Building an OpenStack Cloud for Solaris Engineering, Part 2

Dave Miner
Sr. Principal Software Engineer

Continuing from where I left off with part 1 of this series, in this posting I'll discuss the elements that we put in place to deploy the OpenStack cloud infrastructure, also known as the undercloud.

The general philosophy here is to automate everything, both because it's
a best practice and because this cloud doesn't have any dedicated staff
to manage it; we're doing it ourselves in order to get first-hand
operational experience that we can apply to improve both Solaris and
OpenStack.  As I said in part 1, we don't have an HA requirement at this
point, but we'd like to keep any outages, both scheduled and
unscheduled, to less than a half hour, so redeploying a failed node
should take no more than 20 minutes.  The pieces that we're using are:

  • Automated Installation services and manifests to deploy Solaris
  • SMF profiles to configure system services
  • IPS site packages installed as part of the AI deployment to automate some first-boot configuration
  • A Puppet master to provide initial and ongoing configuration automation

I'll elaborate on the first two below, and discuss Puppet in the next posting.  The IPS site packages we are using are specific to Oracle's environment so I won't be covering those in detail.

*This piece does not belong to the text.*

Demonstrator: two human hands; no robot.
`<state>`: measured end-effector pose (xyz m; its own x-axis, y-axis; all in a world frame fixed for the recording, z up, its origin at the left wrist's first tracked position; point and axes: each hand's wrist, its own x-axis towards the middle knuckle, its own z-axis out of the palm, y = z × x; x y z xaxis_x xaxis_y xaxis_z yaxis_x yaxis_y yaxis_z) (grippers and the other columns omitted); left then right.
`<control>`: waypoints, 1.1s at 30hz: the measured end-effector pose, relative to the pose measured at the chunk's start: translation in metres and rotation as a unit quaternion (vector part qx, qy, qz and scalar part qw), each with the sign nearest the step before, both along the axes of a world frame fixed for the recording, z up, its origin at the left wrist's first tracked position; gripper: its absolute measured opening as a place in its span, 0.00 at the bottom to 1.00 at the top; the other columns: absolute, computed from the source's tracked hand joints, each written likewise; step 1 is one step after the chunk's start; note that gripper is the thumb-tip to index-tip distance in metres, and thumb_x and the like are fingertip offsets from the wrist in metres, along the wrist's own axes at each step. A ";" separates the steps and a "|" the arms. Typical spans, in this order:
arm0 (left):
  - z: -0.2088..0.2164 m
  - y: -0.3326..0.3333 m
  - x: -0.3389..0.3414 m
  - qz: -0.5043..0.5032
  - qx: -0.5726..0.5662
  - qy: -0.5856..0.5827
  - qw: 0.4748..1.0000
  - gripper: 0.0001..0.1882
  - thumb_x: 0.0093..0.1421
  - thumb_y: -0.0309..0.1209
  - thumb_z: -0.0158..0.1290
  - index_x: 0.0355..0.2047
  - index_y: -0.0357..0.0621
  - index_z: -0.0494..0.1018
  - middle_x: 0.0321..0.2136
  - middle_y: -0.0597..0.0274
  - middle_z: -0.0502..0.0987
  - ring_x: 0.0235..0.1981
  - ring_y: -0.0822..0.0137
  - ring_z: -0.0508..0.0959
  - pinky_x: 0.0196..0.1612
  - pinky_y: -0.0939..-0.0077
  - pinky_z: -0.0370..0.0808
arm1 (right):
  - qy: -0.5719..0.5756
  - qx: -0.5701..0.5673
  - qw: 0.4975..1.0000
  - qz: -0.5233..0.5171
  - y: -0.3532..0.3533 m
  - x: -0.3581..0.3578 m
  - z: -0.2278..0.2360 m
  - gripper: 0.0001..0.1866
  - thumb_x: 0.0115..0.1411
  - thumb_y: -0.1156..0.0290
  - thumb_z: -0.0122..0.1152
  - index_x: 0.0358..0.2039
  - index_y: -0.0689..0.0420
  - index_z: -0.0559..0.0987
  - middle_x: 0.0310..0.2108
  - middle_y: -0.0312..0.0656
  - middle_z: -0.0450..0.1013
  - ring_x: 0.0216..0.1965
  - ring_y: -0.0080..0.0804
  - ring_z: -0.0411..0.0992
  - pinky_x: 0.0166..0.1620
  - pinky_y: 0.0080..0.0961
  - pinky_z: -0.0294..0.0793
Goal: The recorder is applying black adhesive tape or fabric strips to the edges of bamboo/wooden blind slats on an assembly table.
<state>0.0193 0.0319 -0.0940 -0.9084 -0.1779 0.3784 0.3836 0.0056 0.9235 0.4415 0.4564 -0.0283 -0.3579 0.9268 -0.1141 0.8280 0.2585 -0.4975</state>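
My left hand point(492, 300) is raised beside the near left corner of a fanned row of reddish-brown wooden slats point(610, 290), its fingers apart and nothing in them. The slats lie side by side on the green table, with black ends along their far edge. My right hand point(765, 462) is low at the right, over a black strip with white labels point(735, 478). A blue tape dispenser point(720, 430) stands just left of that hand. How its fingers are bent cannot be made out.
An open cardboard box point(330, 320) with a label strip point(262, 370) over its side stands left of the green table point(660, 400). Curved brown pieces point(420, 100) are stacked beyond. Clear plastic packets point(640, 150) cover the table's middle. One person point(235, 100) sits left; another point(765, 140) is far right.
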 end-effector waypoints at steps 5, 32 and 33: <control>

Sanitized versions of the manifests and profiles discussed below are available for download as a tar file.

Automated Installation

Building the undercloud nodes means we're doing bare-metal provisioning, so we'll be using the Automated Installation (AI) feature in Solaris 11.  Most of the OpenStack services could run in kernel zones, or even non-global zones, but we're planning for larger scale and want to have some extra horsepower.  Therefore we opted not to go in that direction for now, but it may well be an option we use later for some services.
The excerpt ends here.